The Widow’s Birthday
Gabby King Jr.
Celia Lewis was an excellent actor, but everything outside the practice itself, she found it hard to stomach. Schmoozing set her off, the state of the theatre was in general decline, and she was beginning to find her friends frustrating. With age, they had become increasingly sensitive and envious, and it was starting to wear on her. Despite these feelings, here she was getting ready to celebrate her 43rd birthday among them.
As she lightly added blush to her cheeks, she took a deep breath and examined the woman that she had become. At first glance, she was proud of what she saw, a woman who had overcome both tragedy and disturbance in a short period. Two years, and three months to this day, prostate cancer had taken Hugo, her beloved husband. He had given her the joy and wisdom, which she credited for her most positive personality traits. However, he left behind a frightening legacy in her care. At that moment to check if her son was awake, she put her against the wall that bordered their rooms. She crossed her fingers that he was asleep, as he had struggled recently with insomnia. It had been an exciting week for Malcolm, and his energetic outbursts had been on a steady incline, to a point where they had become dangerous, scary even. Her mother was the first to notice that Hugo possessed something unsettling, even at the age of three. He was still young, only ten, but somehow, in some way he had already developed a violent hatred for the world around him, and no matter how hard she tried to love him, Celia was always terrified of her child.

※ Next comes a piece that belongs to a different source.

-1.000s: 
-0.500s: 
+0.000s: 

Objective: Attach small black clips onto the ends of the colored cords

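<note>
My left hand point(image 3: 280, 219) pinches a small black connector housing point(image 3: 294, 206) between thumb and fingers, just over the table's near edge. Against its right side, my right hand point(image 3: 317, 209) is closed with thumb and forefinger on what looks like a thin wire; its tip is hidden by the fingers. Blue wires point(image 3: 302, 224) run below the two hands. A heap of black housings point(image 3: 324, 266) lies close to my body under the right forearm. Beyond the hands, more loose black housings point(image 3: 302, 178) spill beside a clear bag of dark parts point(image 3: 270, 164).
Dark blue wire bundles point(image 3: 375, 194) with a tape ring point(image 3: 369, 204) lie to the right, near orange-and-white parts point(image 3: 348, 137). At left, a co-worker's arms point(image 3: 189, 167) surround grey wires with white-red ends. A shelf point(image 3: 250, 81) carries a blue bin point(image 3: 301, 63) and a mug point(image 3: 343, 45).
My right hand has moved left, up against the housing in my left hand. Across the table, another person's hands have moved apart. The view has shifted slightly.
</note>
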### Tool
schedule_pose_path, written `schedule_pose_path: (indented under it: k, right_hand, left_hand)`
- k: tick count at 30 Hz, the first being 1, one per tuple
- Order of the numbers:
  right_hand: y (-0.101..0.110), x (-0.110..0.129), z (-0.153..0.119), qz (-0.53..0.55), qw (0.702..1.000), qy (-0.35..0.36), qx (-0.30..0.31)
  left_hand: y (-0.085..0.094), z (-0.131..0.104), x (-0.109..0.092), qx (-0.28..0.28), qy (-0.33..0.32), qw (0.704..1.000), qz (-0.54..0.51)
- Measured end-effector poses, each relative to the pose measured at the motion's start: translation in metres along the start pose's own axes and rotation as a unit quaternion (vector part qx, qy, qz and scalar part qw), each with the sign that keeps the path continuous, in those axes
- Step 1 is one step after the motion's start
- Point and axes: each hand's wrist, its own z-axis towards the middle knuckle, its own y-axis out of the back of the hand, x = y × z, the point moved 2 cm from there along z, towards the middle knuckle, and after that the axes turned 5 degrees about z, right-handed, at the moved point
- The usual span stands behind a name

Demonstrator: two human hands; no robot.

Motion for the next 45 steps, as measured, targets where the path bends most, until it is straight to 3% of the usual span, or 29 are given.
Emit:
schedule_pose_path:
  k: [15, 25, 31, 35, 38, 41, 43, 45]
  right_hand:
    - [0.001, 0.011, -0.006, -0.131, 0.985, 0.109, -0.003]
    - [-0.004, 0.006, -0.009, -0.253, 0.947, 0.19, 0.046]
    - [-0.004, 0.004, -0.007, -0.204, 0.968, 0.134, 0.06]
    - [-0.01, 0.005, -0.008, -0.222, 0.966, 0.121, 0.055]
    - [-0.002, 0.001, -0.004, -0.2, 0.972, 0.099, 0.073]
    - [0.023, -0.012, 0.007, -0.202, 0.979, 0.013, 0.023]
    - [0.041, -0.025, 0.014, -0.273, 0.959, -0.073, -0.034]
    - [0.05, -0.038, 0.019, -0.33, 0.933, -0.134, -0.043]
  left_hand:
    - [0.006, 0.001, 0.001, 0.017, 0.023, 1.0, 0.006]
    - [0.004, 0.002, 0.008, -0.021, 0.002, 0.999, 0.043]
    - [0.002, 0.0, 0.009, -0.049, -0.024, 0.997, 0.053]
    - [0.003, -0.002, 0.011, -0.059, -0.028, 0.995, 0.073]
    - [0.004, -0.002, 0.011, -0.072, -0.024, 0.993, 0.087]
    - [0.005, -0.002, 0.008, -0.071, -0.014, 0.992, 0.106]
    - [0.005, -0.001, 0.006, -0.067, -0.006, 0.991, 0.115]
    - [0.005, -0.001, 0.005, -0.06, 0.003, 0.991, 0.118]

She had lived in fear of her son before she laid eyes on him. He kicked violently in the womb, and his cries reminded her of the squeals of pigs at slaughter. His only redeeming quality was that he had grown into a very handsome boy. He looked older than his age, and was always larger than his peers, not that he ever socialized with them. He was strong, tough, and rooted in the earth, a physical trait that came from his father. Even on his deathbed, Hugo’s physique never withered, as Celia could still feel his great hand clasped around hers, as his life slowly left him. When his eyes glazed over, she knew she had lost her best friend, her emotional rock, and her fearless protector. It wasn’t just the unshakeable trust that she had in her husband, that made her feel safe. It was that she knew he could protect Malcolm when the boy felt ready to hurt her.
On a dark day, Celia felt that she was somewhat responsible for what Malcolm had become. That sickness in his mind, that unpredictable cyclone of rage and danger, was hereditary from her side of the family. Her father killed himself and her mother would attend strangers funerals, to give her an excuse to wail uncontrollably. Celia too struggled with a troubled imagination and was forced to hide a lot of the darkness she kept within her. That’s what made her such a great actor, she could release this energy within her, an energy that was both captivating and terrifying. Malcolm did not have this outlet and was too young to learn how to turn it on and off. He took pleasure in this anger, and it had come to the point that these destructive fits of rage became his only form of expression. There were signs of his temper throughout the house. The dent in the toaster where he had lunged it against the stove after his toast was burnt. The sliding door had also been the victim of his onslaughts, as he had repeatedly smashed his head against it, shattering it to pieces, after it had been jammed. A couple years before his death, Hugo came up with the idea of installing video cameras throughout the house, so they could record this erratic behavior, and once a month, they would review it before the child psychologist, whose only solution was drugging the boy. Celia despised therapy, believing it to do more harm than good, and made the decision to stop seeking treatment for her son, as there had been no signs of progress. That’s what she told herself at least, but truthfully she could no longer pay the doctor’s bills.
Instead, she came up with another solution, one that would provide for the emotional and physical security that had been absent in the house, since her widowhood. She decided to buy a dog, and settled on the gorgeous Canary Mastiff, a breed that was equally protective and affectionate. She had always admired them as a kid, as they were one of the many bookmarked pages in her “Dog Breeds of the World” book, a childhood favorite. Their massive heads and brindle coats gave them the feral quality of an Ice Age carnivore. This was countered by their goofy jowls and droopy eyes, which concealed their brutish qualities, and instead left the right impression of a gentle giant. She also knew that they could be intimidating, which certainly came into consideration when dealing with her son’s behavior. So came dear Lyla, whom Celia cherished and cared for. Celia had become a passionate owner, as well as an enthusiast over the Canary breed. In the last eight months she had successfully obtained her pet establishment license, and much to her delight, Lyla had given birth to a litter of four healthy pups. Celia would spend her days with her canine sister, fawning over the adorable little things, as they bumped away, and stumbled across the floor. Her son, on the other hand, paid very little attention to them, as far as she was concerned.
Celia dumped a tin of wet food and leftover sushi (Lyla’s favorite) in the dog’s dish and made her way out the door to celebrate her 43rd year. She never said goodbye to her son, as she knew she would not get any response. As she stepped outside, she could see the light in his window was on, so she suspected that he was still awake. For that he was locked in his room, wide awake, and staring into nothingness. He avoided going downstairs when Lyla was resting. For he feared the dog, knowing that it was his better, and ever since she had the pups, she had been particularly hostile towards him.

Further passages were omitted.